> [AIM OF THE EXERCISE]:
Review the material line by line. Identify and copy every line that contains the string "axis".

> [SOURCE DATA]:

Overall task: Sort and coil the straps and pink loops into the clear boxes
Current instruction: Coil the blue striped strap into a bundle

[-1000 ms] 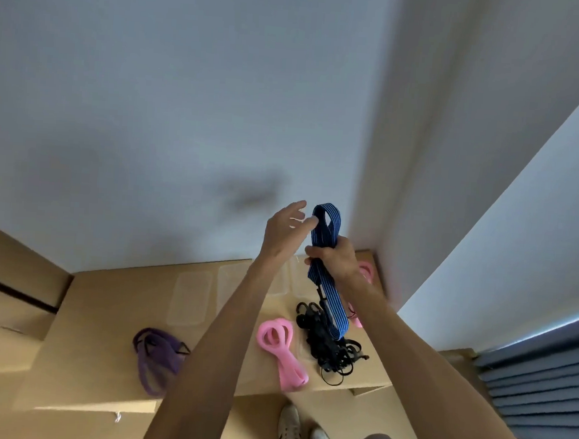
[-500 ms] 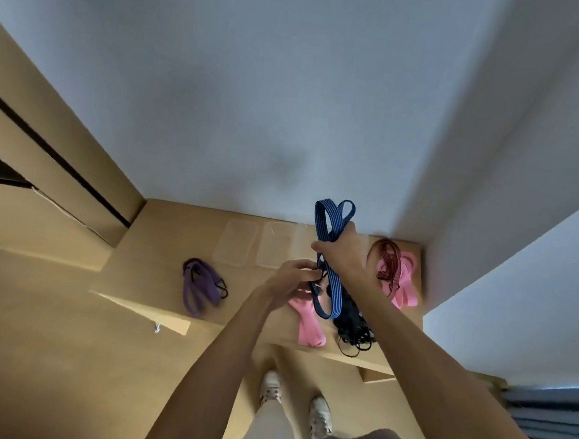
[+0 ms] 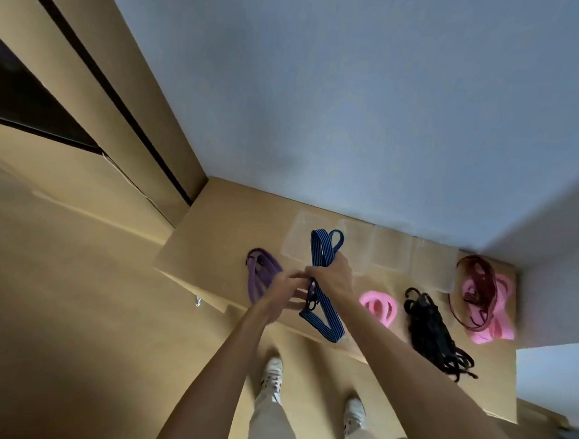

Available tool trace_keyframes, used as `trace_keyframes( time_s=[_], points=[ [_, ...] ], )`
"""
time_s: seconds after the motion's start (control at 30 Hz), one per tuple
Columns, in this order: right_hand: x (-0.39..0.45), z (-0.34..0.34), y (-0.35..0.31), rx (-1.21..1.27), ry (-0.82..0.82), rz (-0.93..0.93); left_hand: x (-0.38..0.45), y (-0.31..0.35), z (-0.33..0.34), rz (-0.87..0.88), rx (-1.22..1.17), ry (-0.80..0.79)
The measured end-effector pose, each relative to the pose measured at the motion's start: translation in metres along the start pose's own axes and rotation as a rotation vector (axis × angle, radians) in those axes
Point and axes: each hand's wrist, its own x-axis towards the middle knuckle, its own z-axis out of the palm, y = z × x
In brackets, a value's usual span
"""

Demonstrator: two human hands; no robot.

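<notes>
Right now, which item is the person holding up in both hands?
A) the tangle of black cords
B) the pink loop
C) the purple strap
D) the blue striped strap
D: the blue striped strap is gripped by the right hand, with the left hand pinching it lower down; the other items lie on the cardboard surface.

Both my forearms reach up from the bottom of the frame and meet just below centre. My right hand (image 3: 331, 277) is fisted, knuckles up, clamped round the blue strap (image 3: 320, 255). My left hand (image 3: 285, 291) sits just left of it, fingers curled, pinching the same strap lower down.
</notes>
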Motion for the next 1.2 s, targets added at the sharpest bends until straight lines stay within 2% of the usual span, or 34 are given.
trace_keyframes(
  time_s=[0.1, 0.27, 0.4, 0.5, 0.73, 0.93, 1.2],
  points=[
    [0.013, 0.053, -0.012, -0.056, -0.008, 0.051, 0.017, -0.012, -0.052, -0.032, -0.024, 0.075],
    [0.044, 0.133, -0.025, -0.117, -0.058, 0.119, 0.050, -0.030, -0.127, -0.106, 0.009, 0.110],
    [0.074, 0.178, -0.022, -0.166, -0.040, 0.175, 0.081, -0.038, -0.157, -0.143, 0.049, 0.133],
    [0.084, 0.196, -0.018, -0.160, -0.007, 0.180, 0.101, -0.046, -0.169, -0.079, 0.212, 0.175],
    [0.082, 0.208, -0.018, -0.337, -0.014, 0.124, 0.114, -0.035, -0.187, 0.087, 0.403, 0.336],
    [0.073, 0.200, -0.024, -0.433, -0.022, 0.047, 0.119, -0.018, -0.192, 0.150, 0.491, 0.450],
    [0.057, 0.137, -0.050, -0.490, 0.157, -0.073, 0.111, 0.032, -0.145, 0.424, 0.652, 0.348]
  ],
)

> [EXERCISE ANSWER]:
The measured end-effector pose, each relative to the pose measured at the motion's start: translation in metres along the start pose's own axes and rotation as a rotation vector (axis × angle, radians) in those axes
Point and axes: each hand's wrist, its own x-axis towards the middle knuckle, its own z-axis out of the palm, y = z × x

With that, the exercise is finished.